YOUR GOAL> Go through the listing below and list every line with "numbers".

**** RECORDS SUPPLIED

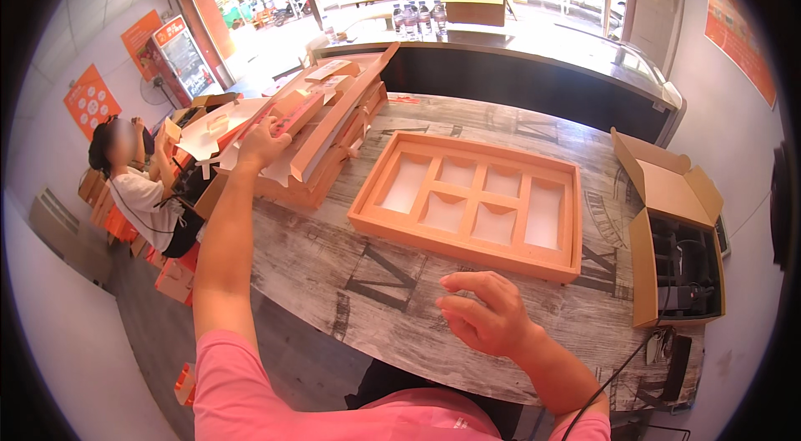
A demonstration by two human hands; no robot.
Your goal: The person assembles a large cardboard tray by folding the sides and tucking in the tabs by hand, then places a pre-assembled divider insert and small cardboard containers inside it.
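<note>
My left hand (264, 146) is stretched out to the stack of orange cardboard trays and lids (321, 153) at the table's left. Its fingers close on the near end of a narrow red box (299, 114) lying on that stack; the fingertips are partly hidden. Mid-table lies an orange compartment tray (467, 256) with several white-bottomed wells, nothing in them. In front of this tray, over the table's near edge, hovers my right hand (486, 313), fingers loosely bent and apart, holding nothing.
An open brown carton (642, 274) with black items stands at the right, a dark cable beside it. Behind the table runs a counter with water bottles (417, 20) and a box (474, 10). Another person (142, 191) stands at the left near more cartons.
</note>
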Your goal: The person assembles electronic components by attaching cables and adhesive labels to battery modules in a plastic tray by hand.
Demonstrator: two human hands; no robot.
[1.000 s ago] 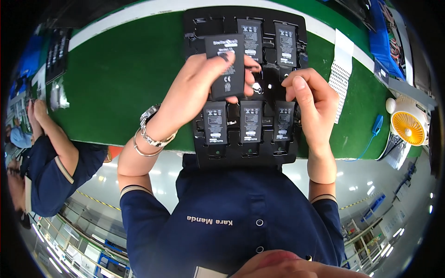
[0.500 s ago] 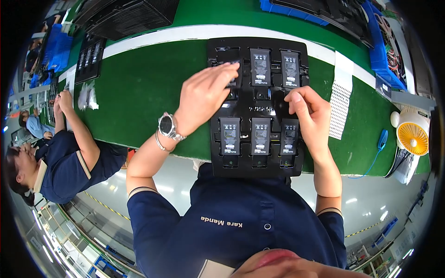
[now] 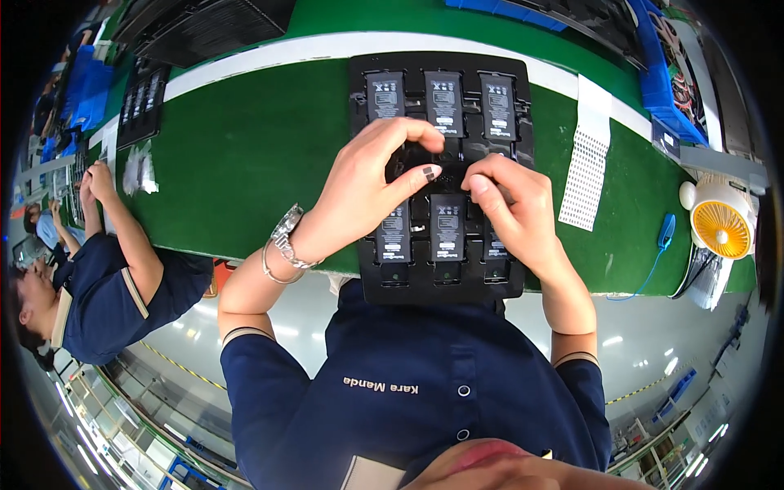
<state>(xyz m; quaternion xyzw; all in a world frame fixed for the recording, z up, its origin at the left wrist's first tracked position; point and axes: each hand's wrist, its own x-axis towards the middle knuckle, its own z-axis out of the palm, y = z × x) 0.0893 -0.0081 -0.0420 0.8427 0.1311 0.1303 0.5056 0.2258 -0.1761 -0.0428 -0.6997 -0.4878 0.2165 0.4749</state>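
Observation:
A black plastic tray (image 3: 441, 292) lies before me, with flat black phone-type batteries seated in two rows. In the far row sit a left battery (image 3: 384, 94), a middle battery (image 3: 443, 102) and a right battery (image 3: 496, 106). The near row has a middle battery (image 3: 447, 229) in full view, its neighbours partly covered by my hands. My left hand (image 3: 359, 167) hovers over the tray's middle, thumb and forefinger apart, with small dark squares stuck to the thumb tip. Close beside it, my right hand (image 3: 518, 200) has curled, pinched fingers; anything between them is hidden.
A white sheet with rows of small dark marks (image 3: 585, 180) lies right of the tray. Beyond it are a blue corded piece (image 3: 668, 233) and a yellow fan (image 3: 719, 229). Blue bins (image 3: 670, 82) stand far right. A co-worker (image 3: 106, 278) sits at left beside another black tray (image 3: 143, 106).
My left hand has drawn back from the far-left battery, which now sits farther up in its slot. My right hand has moved left toward it. Small dark squares now show on my left thumb.

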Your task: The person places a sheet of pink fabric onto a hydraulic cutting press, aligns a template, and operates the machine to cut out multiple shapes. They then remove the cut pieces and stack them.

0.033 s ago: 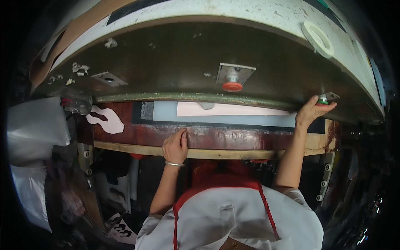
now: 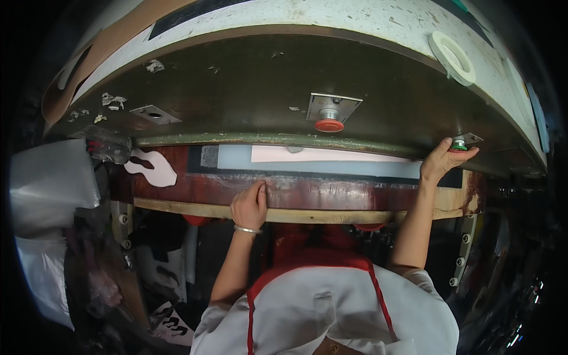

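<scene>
- Your right hand (image 2: 438, 163) is raised to the dark green machine panel (image 2: 236, 89) across from you. It is unclenched, thumb up and fingers stretched out, with the green push button (image 2: 457, 147) between thumb and fingers; you cannot tell whether the button is pressed in.
- Your left hand (image 2: 249, 206), with a silver bangle (image 2: 247, 229) at the wrist, rests at the front edge of the reddish-brown board (image 2: 331, 198). Its fingers are loosely curled; whether they grip the edge is hidden.
- A pale wooden strip (image 2: 331, 216) runs along the board's near edge, passing beside your left hand.
- Beyond your hands, on the board, lies a black mat (image 2: 197, 160). On it is a light blue sheet (image 2: 234, 160), and over that a pale pink sheet (image 2: 269, 155), partly hidden under the panel.
- A pale pink cut-out piece (image 2: 163, 174) with an opening in it lies at the board's left end, well apart from your left hand.
- A red mushroom button (image 2: 329, 125) sticks out from the panel's middle, left of the green one.
- On the speckled white top (image 2: 331, 12) above, an off-white ring (image 2: 436, 48), like a tape roll, lies at the right, partly over the edge.
- Clear plastic (image 2: 53, 177) hangs at far left.
</scene>
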`<move>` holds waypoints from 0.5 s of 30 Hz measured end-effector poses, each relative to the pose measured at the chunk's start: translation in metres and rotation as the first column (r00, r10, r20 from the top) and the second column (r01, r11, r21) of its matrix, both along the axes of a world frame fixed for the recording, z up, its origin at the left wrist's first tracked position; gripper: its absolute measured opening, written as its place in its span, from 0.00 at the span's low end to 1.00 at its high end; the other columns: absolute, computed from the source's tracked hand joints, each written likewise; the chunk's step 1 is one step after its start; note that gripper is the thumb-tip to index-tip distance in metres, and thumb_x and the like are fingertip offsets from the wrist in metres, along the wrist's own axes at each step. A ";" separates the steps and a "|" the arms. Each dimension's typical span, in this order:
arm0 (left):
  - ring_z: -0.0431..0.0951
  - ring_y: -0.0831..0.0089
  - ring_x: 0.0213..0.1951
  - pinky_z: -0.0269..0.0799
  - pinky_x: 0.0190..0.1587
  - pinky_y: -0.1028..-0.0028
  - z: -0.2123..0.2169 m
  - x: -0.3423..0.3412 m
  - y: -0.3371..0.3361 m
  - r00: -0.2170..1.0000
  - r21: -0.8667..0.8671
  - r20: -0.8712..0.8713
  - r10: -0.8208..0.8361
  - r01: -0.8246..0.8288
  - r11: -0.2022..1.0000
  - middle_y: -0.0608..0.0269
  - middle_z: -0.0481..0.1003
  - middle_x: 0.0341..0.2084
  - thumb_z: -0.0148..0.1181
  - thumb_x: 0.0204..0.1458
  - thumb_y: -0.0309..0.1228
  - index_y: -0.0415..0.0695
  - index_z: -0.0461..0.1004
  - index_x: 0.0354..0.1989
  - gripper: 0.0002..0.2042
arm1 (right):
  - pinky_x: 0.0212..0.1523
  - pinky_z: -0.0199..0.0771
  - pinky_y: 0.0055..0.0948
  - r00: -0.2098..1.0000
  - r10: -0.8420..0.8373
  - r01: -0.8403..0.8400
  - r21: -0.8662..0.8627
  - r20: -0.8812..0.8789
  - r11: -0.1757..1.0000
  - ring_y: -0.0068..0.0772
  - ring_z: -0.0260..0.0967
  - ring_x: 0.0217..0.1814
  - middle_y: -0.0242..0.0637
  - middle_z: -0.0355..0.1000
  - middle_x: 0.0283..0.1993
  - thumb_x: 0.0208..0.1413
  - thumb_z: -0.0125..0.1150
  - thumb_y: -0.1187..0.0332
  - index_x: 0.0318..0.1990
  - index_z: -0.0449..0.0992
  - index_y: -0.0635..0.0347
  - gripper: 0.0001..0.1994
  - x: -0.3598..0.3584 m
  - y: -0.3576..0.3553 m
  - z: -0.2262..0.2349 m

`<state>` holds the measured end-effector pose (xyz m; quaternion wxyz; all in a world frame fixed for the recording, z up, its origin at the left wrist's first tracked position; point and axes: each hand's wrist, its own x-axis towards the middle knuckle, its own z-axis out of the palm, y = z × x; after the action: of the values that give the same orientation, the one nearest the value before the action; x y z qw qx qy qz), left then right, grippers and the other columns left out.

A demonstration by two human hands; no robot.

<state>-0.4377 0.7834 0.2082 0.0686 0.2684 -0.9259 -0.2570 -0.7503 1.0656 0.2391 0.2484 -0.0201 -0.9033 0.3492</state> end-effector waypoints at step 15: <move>0.70 0.58 0.19 0.63 0.27 0.62 -0.006 0.020 0.001 0.998 -0.018 -0.054 0.029 -0.030 0.999 0.60 0.69 0.13 0.61 0.48 0.32 0.45 0.75 0.22 0.07 | 0.29 0.69 0.33 0.711 0.509 -0.497 -0.166 0.484 0.852 0.42 0.69 0.25 0.45 0.71 0.24 0.50 0.62 0.73 0.28 0.78 0.65 0.04 0.197 0.040 -0.016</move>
<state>-0.4175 0.7846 0.2022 0.0997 0.2746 -0.9219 -0.2544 -0.5532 1.1054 0.2235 -0.1049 0.1315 -0.9027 0.3960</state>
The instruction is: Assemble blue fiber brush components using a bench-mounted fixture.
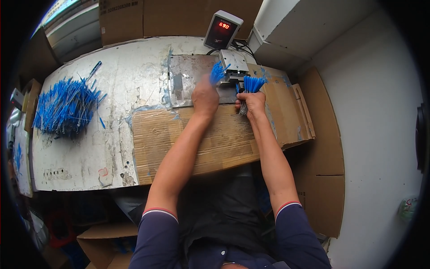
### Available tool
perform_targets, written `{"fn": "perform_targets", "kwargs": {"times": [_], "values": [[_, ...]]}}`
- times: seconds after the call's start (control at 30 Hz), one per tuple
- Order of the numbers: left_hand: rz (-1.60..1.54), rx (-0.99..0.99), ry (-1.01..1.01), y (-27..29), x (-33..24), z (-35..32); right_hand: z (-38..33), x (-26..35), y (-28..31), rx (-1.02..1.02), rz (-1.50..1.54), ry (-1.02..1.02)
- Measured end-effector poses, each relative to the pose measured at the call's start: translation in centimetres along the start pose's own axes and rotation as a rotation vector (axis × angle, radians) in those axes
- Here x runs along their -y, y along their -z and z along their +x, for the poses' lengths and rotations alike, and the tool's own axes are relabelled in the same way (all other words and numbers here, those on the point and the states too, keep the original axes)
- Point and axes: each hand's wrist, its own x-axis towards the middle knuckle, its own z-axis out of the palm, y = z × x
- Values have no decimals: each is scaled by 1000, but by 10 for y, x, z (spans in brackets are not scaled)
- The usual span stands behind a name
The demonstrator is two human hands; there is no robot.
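My right hand [254, 102] is closed round a bundle of thin sticks [253, 84] with blue upper ends and silvery metal lower ends, held upright. My left hand [206, 95], partly smeared by motion, is beside a smaller bunch of blue-ended sticks [218, 71] that rises from its fingers. It appears closed on them, over the metal plate [182, 67]. Just beyond both hands stands a small machine with a light metal block [233, 60] and dark parts below it. My right hand is close to those dark parts; whether it touches them, I cannot tell.
A large heap of similar blue sticks [67, 107] lies at the left of the white worktable [116, 85]. Taped cardboard [156, 139] covers the near part. A counter with a lit red display [223, 29] stands behind the machine. A white wall [380, 125] borders the right side.
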Motion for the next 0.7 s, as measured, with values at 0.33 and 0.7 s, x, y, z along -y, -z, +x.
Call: {"fn": "perform_targets", "kwargs": {"times": [0.33, 0.7], "values": [[70, -77, -146, -1, 0, 1, -4, 3, -4, -17, 53, -35], [185, 133, -94, -4, 4, -5, -20, -2, 17, 124, 343, -51]]}}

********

ANSWER TO THE EXERCISE>
- Order of the numbers: left_hand: rz (-1.60..1.54), rx (-0.99..0.99), ry (-1.01..1.01), y (-27..29), x (-33..24), z (-35..32); right_hand: z (-38..33), x (-26..35), y (-28..31), rx (-1.02..1.02), rz (-1.50..1.54), ry (-1.02..1.02)
- Here x runs along their -y, y along their -z and z along their +x, for the poses' lengths and rotations alike, and the tool's own axes are relabelled in the same way (all other words and numbers here, those on the point and the states too, keep the original axes)

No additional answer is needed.